## What is expected
Drop the pictures and repeat the remaining data exactly.

## Given data
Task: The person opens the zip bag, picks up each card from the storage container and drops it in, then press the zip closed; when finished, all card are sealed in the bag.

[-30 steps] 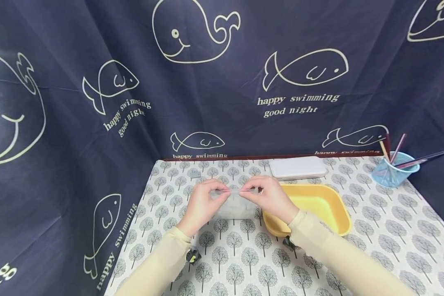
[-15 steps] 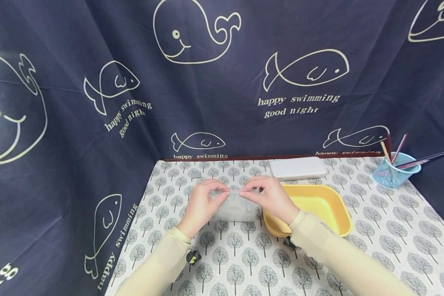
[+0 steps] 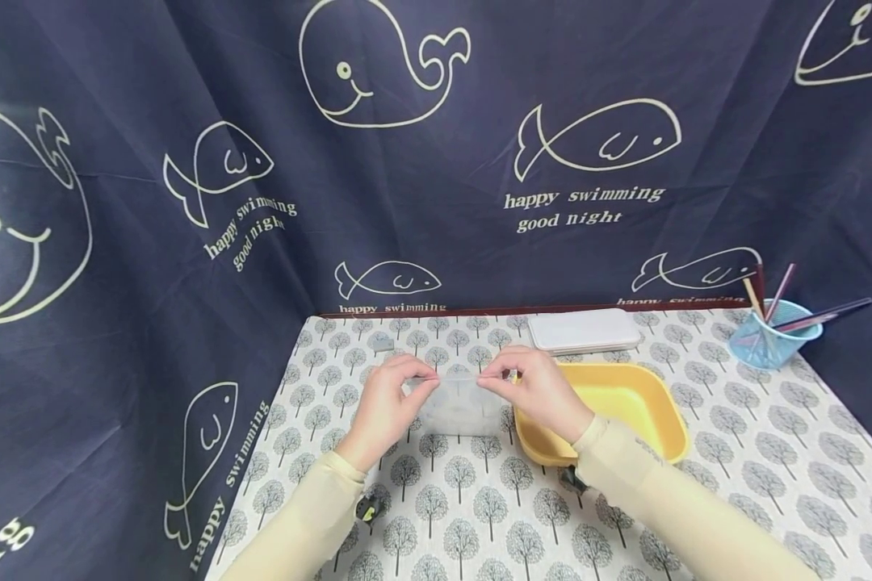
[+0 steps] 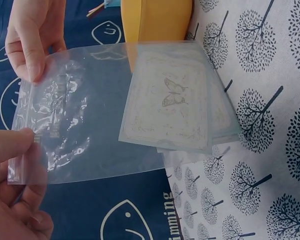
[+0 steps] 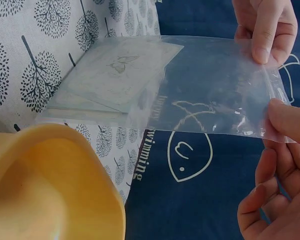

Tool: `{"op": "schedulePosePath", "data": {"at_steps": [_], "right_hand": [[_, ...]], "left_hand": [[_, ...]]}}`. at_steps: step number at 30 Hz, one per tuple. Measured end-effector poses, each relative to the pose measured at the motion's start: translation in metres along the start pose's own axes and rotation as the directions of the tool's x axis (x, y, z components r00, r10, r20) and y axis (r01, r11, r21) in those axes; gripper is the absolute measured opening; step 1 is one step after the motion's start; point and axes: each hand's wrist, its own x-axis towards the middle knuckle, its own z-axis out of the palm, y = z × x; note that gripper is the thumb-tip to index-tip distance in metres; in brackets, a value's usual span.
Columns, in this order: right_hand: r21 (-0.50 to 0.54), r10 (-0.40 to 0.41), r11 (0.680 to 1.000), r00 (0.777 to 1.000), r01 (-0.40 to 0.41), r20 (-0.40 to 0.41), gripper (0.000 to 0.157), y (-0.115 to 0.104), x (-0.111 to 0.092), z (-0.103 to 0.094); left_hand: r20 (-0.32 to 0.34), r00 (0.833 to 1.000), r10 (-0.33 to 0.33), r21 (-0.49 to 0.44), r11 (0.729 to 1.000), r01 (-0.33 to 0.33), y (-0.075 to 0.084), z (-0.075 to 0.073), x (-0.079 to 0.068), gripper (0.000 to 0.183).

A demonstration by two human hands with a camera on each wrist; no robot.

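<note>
A clear zip bag [image 3: 459, 413] hangs upright between both hands in the head view, its top edge pinched on either side. My left hand [image 3: 387, 403] pinches the left part of that edge between thumb and fingers. On the right part, my right hand [image 3: 536, 389] holds the zip strip the same way. Pale cards [image 4: 167, 100], the front one printed with a butterfly, lie at the bottom of the bag in the left wrist view. Between the cards and the zip the bag [image 5: 205, 85] is see-through and shiny in the right wrist view.
A yellow plastic basin [image 3: 672, 428] stands beside my right wrist. Behind it lies a white flat case [image 3: 584, 329]. A blue mesh cup [image 3: 766, 347] with several pencils or brushes stands at the right. A small grey block [image 3: 383, 342] lies at the back left.
My hands have moved slightly apart along the bag's top edge, the left one to the left and the right one a little to the right. The bag stays held.
</note>
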Motion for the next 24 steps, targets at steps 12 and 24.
{"op": "schedulePosePath", "data": {"at_steps": [12,24], "right_hand": [[0.046,0.096,0.994,0.995,-0.096,-0.013,0.006,-0.003,-0.003,-0.007],[0.004,0.005,1.000,0.999,-0.004,-0.032,0.007,0.007,-0.005,-0.009]], "left_hand": [[-0.051,0.999,-0.017,0.002,1.000,0.017,-0.004,-0.005,-0.002,0.008],[-0.038,0.999,-0.006,0.026,1.000,0.007,-0.010,-0.015,-0.009,0.005]]}}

## Exercise response
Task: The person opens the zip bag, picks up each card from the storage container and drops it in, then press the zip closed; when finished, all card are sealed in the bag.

[-30 steps] 
[-15 steps] 
[+0 steps] 
[+0 steps] 
[+0 steps] 

Tool: `{"op": "schedulePosePath", "data": {"at_steps": [_], "right_hand": [[_, ...]], "left_hand": [[_, ...]]}}`. at_steps: step number at 30 Hz, one per tuple. Measured end-effector poses, each relative to the pose measured at the motion's start: translation in metres along the start pose's own axes and rotation as the directions of the tool's x axis (x, y, z components r00, r10, r20) and y axis (r01, r11, r21) in those axes; gripper is the absolute measured opening; step 1 is one step after the motion's start; point and axes: each hand's wrist, its own x-axis towards the middle knuckle, its own z-axis out of the palm, y = z × x; note that gripper is the thumb-tip to index-tip distance in metres; in brackets, a value's usual span.
Columns, in this order: right_hand: r21 (-0.50 to 0.54), r10 (-0.40 to 0.41), r11 (0.680 to 1.000), r00 (0.777 to 1.000), r01 (-0.40 to 0.41), r20 (-0.40 to 0.41), gripper (0.000 to 0.157), y (-0.115 to 0.104), x (-0.111 to 0.092), z (-0.103 to 0.094); left_hand: r20 (-0.32 to 0.34), r00 (0.833 to 1.000), r10 (-0.33 to 0.33), r21 (-0.49 to 0.44), r11 (0.729 to 1.000), r01 (-0.33 to 0.33), y (-0.075 to 0.084), z (-0.075 to 0.073), x (-0.079 to 0.068), gripper (0.000 to 0.183).

A demonstration by two human hands with a camera on each wrist; no robot.

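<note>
A clear zip bag [image 3: 459, 413] hangs upright between both hands in the head view, its top edge pinched on either side. My left hand [image 3: 387, 403] pinches the left part of that edge between thumb and fingers. On the right part, my right hand [image 3: 536, 389] holds the zip strip the same way. Pale cards [image 4: 167, 100], the front one printed with a butterfly, lie at the bottom of the bag in the left wrist view. Between the cards and the zip the bag [image 5: 205, 85] is see-through and shiny in the right wrist view.
A yellow plastic basin [image 3: 672, 428] stands beside my right wrist. Behind it lies a white flat case [image 3: 584, 329]. A blue mesh cup [image 3: 766, 347] with several pencils or brushes stands at the right. A small grey block [image 3: 383, 342] lies at the back left.
My hands have moved slightly apart along the bag's top edge, the left one to the left and the right one a little to the right. The bag stays held.
</note>
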Motion for the next 24 steps, targets at steps 12 and 24.
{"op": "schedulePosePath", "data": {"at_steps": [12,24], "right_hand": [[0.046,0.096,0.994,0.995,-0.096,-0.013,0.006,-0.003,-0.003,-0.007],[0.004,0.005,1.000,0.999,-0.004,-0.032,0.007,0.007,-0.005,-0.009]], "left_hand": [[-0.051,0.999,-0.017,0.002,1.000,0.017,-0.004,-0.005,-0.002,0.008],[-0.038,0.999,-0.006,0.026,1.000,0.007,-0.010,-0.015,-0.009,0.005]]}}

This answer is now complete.